Our ESXi hosts are running out of memory - oh no they're not!

Scenario: 

ESXi 4.1 host with 60GB memory, 17 X Windows 7 guests with 2GB memory, 3 x Windows 2008 guests with 4GB memory, and 1 x Windows 2008 guest with 8GB memory; and the host reports a “Host memory usage” warning – how come VMware's superb memory management systems have not kicked in?



Answer:

In the scenario above; adding up the memory given to the guests, this comes to 54GB, and when looking at the host memory usage, it was recording nearly 56GB memory usage (57344MB.)


Any VMware veteran would look at this situation and think “How odd, how come the TPS (Transparent Page Sharing) has not kicked in!”

The image below shows host memory claimed by the guests and configured memory size.


To see that TPS is not working, quickest way is to click on a guest in the vSphere client, and go to the resource allocation tab. In the image below notice there is no shared memory (below was for one of the Windows 7 guests)

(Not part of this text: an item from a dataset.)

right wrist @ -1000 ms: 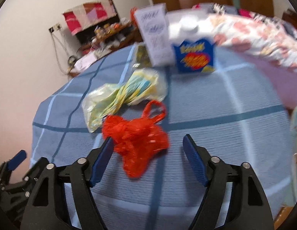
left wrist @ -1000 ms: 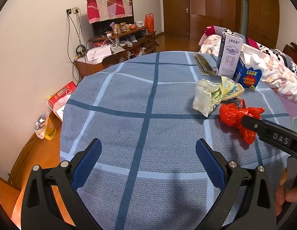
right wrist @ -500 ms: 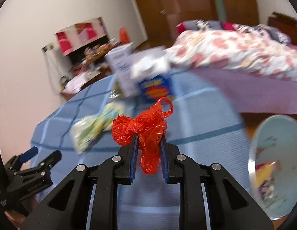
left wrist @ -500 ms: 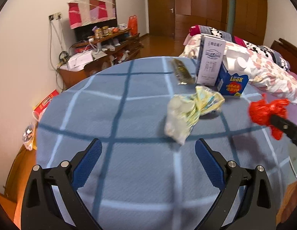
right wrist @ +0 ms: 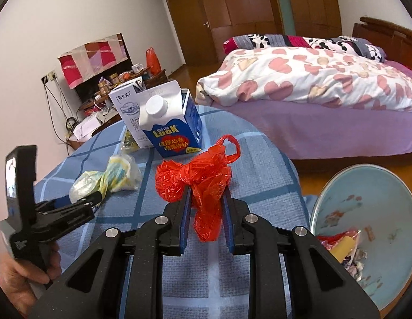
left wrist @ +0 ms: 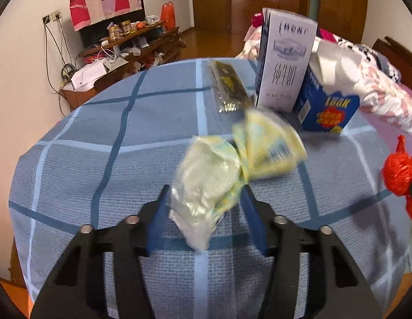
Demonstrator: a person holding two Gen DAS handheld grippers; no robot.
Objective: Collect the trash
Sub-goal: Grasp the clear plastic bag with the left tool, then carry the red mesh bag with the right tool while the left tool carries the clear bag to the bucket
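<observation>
I have the right gripper (right wrist: 206, 207) clamped on the crumpled red plastic bag (right wrist: 198, 175), held above the blue checked tablecloth (right wrist: 261, 170). The bag's loop handle and most of its bulk stick out past the tips. The left gripper (left wrist: 204, 202) is pinching the near end of the crumpled yellow-and-clear plastic wrapper (left wrist: 213, 172); the view is motion-blurred, so I can't tell how firm that pinch is or whether the wrapper is off the cloth.

Risks from here:
- Red bag is thin film, gripped at one fold — it could slide out on the swing to the pale blue round bin (right wrist: 365, 204) at the table's right edge.
- Wrapper is held by one end only; the far lobe dangles and could snag the flat dark-and-gold foil packet (left wrist: 229, 87), or tear loose.
- The wrapper lies near the tall white milk carton (left wrist: 283, 63) and the blue gable-top carton with white cap (right wrist: 171, 130) — a wide sweep with the left gripper could tip either.
- Bin sits below table level; a release too early drops the bag on the floor.

Count: one red bag, one wrapper, one foil packet, two cartons, one bin, already holding some scraps.
</observation>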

To see shared memory in action, one would expect to something more like the example in the below image where there is 1.64GB shared, or greater than 50% (this was for a Windows 7 guest configured with 3GB memory.)


What is going on?

The answer is found in Matt Liebowitz's excellent article - VMware KB Clarifies Page Sharing on Nehalem Processors:


And specifically the paragraph:

VMware has published a KB article that gives more information on TPS with Nehalem processors and why it appears TPS isn’t working (this affects modern AMD processors also). The short version is that TPS uses small pages (4K), and Nehalem processors utilize large pages (2MB). The ESX/ESXi host keeps track of what pages could be shared, and once memory is over-comitted it breaks the large pages into small pages and begins sharing memory.”

And yes, the host in question had a Nehalem processor (easy to check in Wikipedia - http://en.wikipedia.org/wiki/Nehalem_(microarchitecture) )

There is a solution if this behaviour is proving to be unsettling (will not say fix as technically everything is fine.)

You can force the use of small pages on all guests all the time by changing the value of the advanced option Mem.AllocGuestLargePage to 0 on your hosts and then VMotion the VMs off and back on to the host, or cold boot them.

In the scenario above; with TPS in effect, very roughly around 50% of the memory consumed by guests would be reclaimed, and the 60GB host would be showing only around 30GB memory usage.


THE END


A bit of further reading semi-related to the above from Matt Liebowitz's blog - Does ASLR really hurt memory sharing in VMware vSphere?


And the reg key to disable ASLR (Address Space Layout Randomization):

[HKEY_LOCAL_MACHINE\SYSTEM\CurrentControlSet\Control\Session Manager\Memory Management]
MoveImages”=dword:00000000


Comments

  1. That's a fast way to check on the shared memory. Thanks for explaining this.